Climate Science: Modeling Earth’s Climate in Python
Summary
Students build a suite of box climate models in which each new version adds another layer of climate feedbacks, with scaffolding and prompts to guide the way. The models are written in Python within a Jupyter Notebook coding environment.
Learning Goals
Students are offered the means to acquire a rigorous understanding of the atmosphere, oceans, and land, as the three primary reservoirs ("boxes") of carbon governing Earth's climate. As the course progresses, modeled mechanisms of carbon exchange between these reservoirs become increasingly focused on nonlinear feedbacks governing these exchanges, including temperature-dependent Henry's Law equilibrium of CO2 between the atmosphere and oceans, ice/albedo feedback, and CO2 fertilization. Principles of radiative balance are also emphasized throughout. A working version of the most sophisticated version of the model is available at https://cambio.fly.dev/.
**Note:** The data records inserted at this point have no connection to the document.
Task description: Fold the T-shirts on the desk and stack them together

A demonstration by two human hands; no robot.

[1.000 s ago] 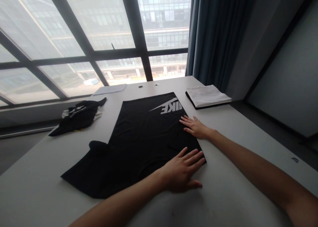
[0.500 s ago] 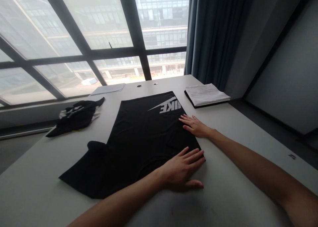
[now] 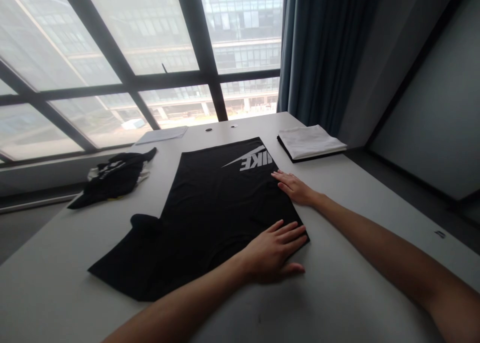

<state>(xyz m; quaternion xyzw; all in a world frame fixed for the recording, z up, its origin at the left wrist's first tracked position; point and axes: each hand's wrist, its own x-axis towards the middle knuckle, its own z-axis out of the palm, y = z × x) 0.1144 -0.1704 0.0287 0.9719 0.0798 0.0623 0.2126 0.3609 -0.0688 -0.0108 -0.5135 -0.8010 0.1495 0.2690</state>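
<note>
A black T-shirt [image 3: 217, 198] with a white printed logo lies spread on the white table, its right side folded over in a straight edge. One sleeve sticks out toward the lower left. My left hand [image 3: 273, 248] rests flat on the shirt's near right corner, fingers stretched out and the thumb over the table. Farther back, my right hand [image 3: 294, 187] lies along the right edge just below the logo, its fingertips on the cloth. Neither hand grips anything.
On the table [image 3: 348, 208], a folded white and black cloth stack [image 3: 311, 142] sits at the back right. A crumpled black and white garment [image 3: 116, 175] lies at the left, and white paper [image 3: 161, 135] near the window. A blue curtain [image 3: 322, 53] hangs behind.
My right hand has slid slightly, its fingers drawn closer together at the shirt's edge. My left hand has barely shifted. The shirt lies as before.
</note>
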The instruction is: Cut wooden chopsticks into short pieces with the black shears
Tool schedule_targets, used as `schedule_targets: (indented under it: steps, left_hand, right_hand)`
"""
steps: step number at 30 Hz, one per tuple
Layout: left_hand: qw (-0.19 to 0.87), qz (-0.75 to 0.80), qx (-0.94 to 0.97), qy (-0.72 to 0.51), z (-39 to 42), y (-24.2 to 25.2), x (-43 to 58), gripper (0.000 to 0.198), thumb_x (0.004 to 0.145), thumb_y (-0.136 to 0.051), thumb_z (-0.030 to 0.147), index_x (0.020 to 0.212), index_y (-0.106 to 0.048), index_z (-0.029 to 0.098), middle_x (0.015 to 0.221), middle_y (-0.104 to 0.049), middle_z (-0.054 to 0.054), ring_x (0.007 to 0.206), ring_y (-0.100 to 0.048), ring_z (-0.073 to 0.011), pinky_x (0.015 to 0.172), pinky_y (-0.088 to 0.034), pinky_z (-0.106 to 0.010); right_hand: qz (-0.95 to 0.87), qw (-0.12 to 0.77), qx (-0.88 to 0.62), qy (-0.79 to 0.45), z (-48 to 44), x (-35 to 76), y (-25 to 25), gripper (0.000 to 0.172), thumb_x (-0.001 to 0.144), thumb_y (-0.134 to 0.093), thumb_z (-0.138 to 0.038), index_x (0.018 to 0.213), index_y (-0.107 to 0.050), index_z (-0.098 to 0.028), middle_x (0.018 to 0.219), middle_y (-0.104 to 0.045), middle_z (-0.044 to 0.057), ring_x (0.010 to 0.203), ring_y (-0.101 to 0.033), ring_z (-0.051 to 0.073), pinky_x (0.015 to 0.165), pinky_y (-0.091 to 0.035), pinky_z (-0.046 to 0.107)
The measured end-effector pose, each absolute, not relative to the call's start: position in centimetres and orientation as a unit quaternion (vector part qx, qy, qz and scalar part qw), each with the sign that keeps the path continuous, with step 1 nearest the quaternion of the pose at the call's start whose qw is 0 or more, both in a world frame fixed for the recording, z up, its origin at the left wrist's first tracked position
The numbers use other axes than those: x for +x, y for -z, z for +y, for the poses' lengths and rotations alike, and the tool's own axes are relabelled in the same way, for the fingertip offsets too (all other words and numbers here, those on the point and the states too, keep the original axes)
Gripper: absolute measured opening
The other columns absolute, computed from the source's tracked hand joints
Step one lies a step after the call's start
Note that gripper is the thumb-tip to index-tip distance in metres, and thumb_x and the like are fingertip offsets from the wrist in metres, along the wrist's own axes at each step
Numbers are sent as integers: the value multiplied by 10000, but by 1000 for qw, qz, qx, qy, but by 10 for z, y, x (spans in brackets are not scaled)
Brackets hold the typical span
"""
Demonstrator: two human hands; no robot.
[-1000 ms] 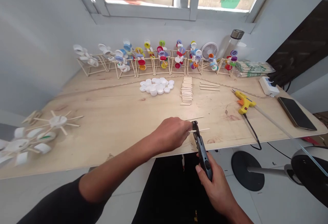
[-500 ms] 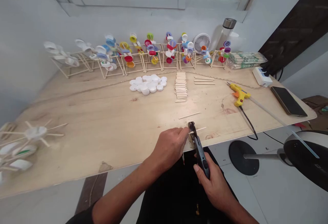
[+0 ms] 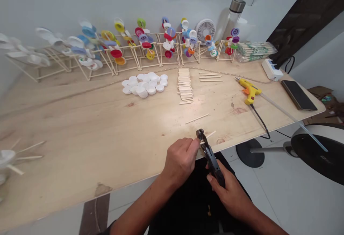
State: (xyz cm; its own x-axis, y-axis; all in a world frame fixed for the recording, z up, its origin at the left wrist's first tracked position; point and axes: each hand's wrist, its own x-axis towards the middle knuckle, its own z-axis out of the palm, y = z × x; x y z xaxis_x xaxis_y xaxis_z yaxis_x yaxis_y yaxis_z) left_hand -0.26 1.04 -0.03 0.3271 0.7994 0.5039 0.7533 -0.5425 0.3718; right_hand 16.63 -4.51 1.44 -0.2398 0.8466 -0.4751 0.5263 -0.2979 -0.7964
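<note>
My left hand [image 3: 181,159] pinches a thin wooden stick [image 3: 209,135] at the near edge of the wooden table [image 3: 80,127]. My right hand [image 3: 228,192] is wrapped round the handles of black cutting pliers [image 3: 208,154], whose jaws sit across that stick right beside my left fingertips. A second loose stick [image 3: 197,118] lies on the table just beyond.
Further back lie a heap of white bottle caps [image 3: 143,84], a stack of cut sticks [image 3: 184,90] and several stick-and-cap models [image 3: 150,46] along the wall. A yellow glue gun [image 3: 249,90], a phone [image 3: 298,94] and a power strip [image 3: 271,69] are at right; a fan base [image 3: 319,152] stands on the floor.
The camera has tilted down and turned right, so the window has left the frame. Both hands stay together on the stick and pliers near the table's edge.
</note>
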Motion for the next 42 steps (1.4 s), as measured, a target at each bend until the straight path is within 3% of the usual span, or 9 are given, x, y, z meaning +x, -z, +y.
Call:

Students complete the course having constructed a working climate model capable of making realistic predictions of how Earth's climate is likely to respond to future pathways of greenhouse gas emissions, paired with a solid conceptual framework of the mechanisms underlying that response. Skills developed during these activities include the ability to faithfully translate mathematical formulas into computer code, skill at solving (numerically) a system of ordinary differential equations, and extensive practice at using graphics to interpret the results of those solutions.
Context for Use
The Python Jupyter Notebooks shared here form the backbone of a semester-long course in modeling Earth's climate taught at undergraduate/community colleges over the past several years. Although most students who have taken these courses have upper-level (15-16) standing, students at all college levels have done well. The course has been taught by a single instructor in classes up to about 30 students; for larger class sizes, a course assistant would likely be needed. Typical class time allocations are about 1/2 lecture, and 1/2 hands-on work at a laptop computer. Typically, 1-3 modules are engaged in per week, with additional time set aside for exams/interviews, student presentations, and examination of causes and impacts of climate change; the course as a whole has therefore spanned up to 15 weeks. While no prior knowledge of computer programming is expected, it is important for students to possess rudimentary (100-level) algebra skills.
Description and Teaching Materials
Code can be found at https://github.com/sneshyba/meclib/tree/main. Folders at that site include the following:
- examples_of_python_scripts
- examples_of_python_notebooks
- student_notebooks_for_a_15_week_course
Running these codes will require several Python packages be installed. This can be done by a command-line entry such as
python -m pip install numpy matplotlib pandas pint meclib
A Python add-on, called nbgrader (see this link) can be used by instructors to generate tailored student versions of python notebooks from instructor versions. Instructor versions are available from the authors on request via the SERC feedback link.
Files supporting in-class (lecture) parts of the activities, such as introduction of relevant geophysical ideas and tips on how to complete notebooks, are available from the authors via the SERC feedback link.
Teaching Notes and Tips
One strategy for managing the tasks associated with generating, modifying, grading, and providing feedback to students, is for instructors to request from the authors a pre-built virtual machine (VM). The VM can be hosted by free server software (such as virtualbox), and can be made accessible by students via their browsers (e.g., Firefox or Safari) on a local area network (LAN). A Python add-on, nbgrader, comes pre-installed in the VM. Two key capabilities of nbgrader are 1) editing instructor versions of assignments, and (at the click of a button) generating student versions from them, and 2) managing online student submissions, and giving online feedback. Challenges we have encountered in going this route include securing dedicated server hardware, and arranging for student accounts to have LAN permission to access it, both of which may require the assistance of IT staff.
An alternative is to direct students to an online server, like CoCalc or Colab. Both support Jupyter Notebooks, and (in the case of Colab) a limited range of nbgrader capabilities. Challenges we have encountered in going this route include version conflicts between the provided Python Notebooks with versions of Python on these online servers, and the awkwardness of having to use some method other than nbgrader -- for example, an institutional course management system -- to distribute and collect student work.
Another alternative is for instructors to install a Jupyter Notebook environment on their laptops, and require that students do the same. Free, user-friendly installation packages, such as Anaconda, are readily available for this purpose. Instructors who choose this route can install nbgrader on their machines for the purpose of generating student versions from them. Challenges we have encountered in going this route include (again) version conflicts, and the awkwardness of having to use some method other than nbgrader to distribute and collect student work.
The authors are happy to help with any of these options, via a request on the SERC feedback link.
References and Resources
A paper in the Bulletin of the American Meteorological Society discussing the pedagogy and science behind these exercises is under review.